XAG/USD: Perak Mengejar $110 dalam Lonjakan Liar, Emas Melampaui $5.100 karena Permintaan Mencapai Puncaknya
Apakah Anda melewatkannya? Perak naik 250% selama setahun terakhir dan emas juga berada di rekor tertinggi. Awal tahun 2026 yang luar biasa.
Perak Melonjak Parabolik, Emas Mengikuti
Perak (XAG/USD) diperdagangkan di dekat $109 pada Senin pagi setelah kenaikan luar biasa 250% dalam setahun, termasuk Januari yang sangat pesat dengan kenaikan 50%.
Emas (XAU/USD) ikut serta, menembus $5.100 untuk pertama kalinya setelah sebelumnya mencatatkan kenaikan 60% pada tahun 2025.
Ketegangan perdagangan, dolar yang lebih lemah, dan ekspektasi penurunan suku bunga menjadikan logam mulia sebagai perdagangan yang memicu adrenalin favorit pasar.
Bukan Hanya Kisah Aset Aman
Perak bukan hanya didorong oleh rasa takut. Menurut Metals Focus, sekitar 60% permintaan saat ini berasal dari industri seperti elektronik, panel surya, dan infrastruktur energi, meningkat dari kurang dari setengah dekade lalu.

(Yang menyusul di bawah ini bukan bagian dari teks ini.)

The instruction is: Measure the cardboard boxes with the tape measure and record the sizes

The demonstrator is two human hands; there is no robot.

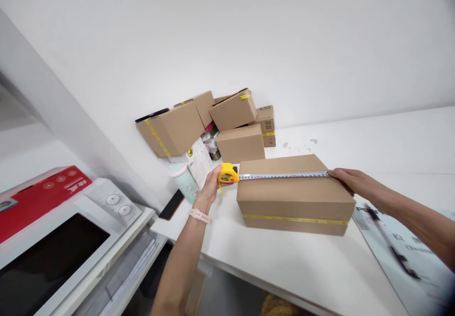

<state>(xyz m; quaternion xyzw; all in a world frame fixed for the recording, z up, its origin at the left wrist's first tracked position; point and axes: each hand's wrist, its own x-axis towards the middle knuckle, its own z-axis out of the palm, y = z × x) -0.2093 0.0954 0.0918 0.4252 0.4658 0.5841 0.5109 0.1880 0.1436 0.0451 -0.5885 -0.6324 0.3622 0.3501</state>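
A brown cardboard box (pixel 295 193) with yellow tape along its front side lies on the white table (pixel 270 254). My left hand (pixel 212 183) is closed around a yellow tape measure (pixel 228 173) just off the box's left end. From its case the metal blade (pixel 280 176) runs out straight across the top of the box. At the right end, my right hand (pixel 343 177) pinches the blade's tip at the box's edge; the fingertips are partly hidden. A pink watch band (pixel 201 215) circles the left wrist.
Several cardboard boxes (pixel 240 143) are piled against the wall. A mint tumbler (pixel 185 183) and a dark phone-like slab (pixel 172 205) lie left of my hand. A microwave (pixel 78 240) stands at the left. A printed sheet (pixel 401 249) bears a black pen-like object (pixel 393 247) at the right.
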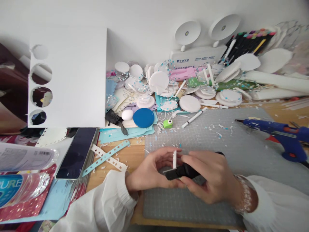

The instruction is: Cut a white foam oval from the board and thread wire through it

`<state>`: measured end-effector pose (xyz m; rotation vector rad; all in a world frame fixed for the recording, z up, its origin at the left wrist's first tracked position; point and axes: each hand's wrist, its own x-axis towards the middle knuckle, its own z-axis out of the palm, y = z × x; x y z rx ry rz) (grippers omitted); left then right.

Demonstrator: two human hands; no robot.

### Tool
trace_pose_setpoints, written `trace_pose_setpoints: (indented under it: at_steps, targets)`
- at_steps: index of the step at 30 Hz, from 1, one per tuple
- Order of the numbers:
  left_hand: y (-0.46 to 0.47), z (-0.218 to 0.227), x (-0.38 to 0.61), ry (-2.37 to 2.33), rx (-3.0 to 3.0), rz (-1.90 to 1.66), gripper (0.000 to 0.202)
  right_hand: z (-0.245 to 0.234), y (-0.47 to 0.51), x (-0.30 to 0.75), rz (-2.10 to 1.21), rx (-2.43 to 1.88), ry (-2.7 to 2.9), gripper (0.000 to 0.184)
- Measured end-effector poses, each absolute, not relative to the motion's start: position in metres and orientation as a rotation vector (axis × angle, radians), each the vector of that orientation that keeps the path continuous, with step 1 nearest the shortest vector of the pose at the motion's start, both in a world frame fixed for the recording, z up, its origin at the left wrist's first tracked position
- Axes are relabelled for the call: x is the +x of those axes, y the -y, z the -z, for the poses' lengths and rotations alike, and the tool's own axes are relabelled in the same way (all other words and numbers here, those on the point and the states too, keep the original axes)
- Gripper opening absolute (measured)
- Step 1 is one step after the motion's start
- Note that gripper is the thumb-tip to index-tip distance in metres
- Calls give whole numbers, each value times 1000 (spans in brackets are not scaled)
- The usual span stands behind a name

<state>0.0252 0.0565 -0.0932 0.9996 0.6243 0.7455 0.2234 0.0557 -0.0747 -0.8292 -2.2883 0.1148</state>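
Observation:
My left hand (152, 169) pinches a short white strip (174, 159) upright between thumb and fingers, low over the grey cutting mat (217, 141). My right hand (210, 175) is wrapped round a black tool (180, 171), whose tip meets the foot of the strip. Both hands meet near the mat's front left. White sleeves cover both wrists, and a bead bracelet (245, 193) sits on the right one.
A blue glue gun (277, 132) lies on the mat's right. White foam discs (189, 103), a blue disc (143, 117), a green punch (168, 123) and a white pen (194, 117) crowd the back. A holed white board (72, 77), a phone (77, 153) and punched strips (108, 156) lie left.

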Motion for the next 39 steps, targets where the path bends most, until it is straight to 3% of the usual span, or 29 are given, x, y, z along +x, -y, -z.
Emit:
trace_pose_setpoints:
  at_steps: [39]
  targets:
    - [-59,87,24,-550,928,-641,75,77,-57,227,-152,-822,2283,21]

Pasokan tetap ketat karena tiga perempat perak baru berasal dari produk sampingan penambangan logam lain, yang memperlambat respons produksi.
Terlebih lagi, permintaan telah melampaui pasokan setiap tahun sejak 2018, dengan defisit tahun lalu mendekati 18% dan kekurangan lain diperkirakan terjadi pada tahun 2026.
Spekulasi, Ukuran, dan Fluktuasi
Namun, jangan main-main. Spekulasi memainkan peran penting. Nilai pasar total perak mendekati $5,3 triliun, dibandingkan dengan emas yang sekitar $33 triliun, membuatnya berperilaku lebih seperti saham berkapitalisasi kecil yang volatil daripada aset penyimpan nilai yang tenang.
Pergerakan lima belas menit secara teratur menambah atau mengurangi miliaran dolar karena harga berfluktuasi, bahkan tanpa perubahan tarif pada perak itu sendiri.
Daya tarik emas tetap lebih stabil, didukung oleh kelangkaannya. Menurut World Gold Council, hanya sekitar 216.000 ton yang pernah ditambang, dengan cadangan terbatas yang tersisa di bawah tanah, menurut Survei Geologi AS.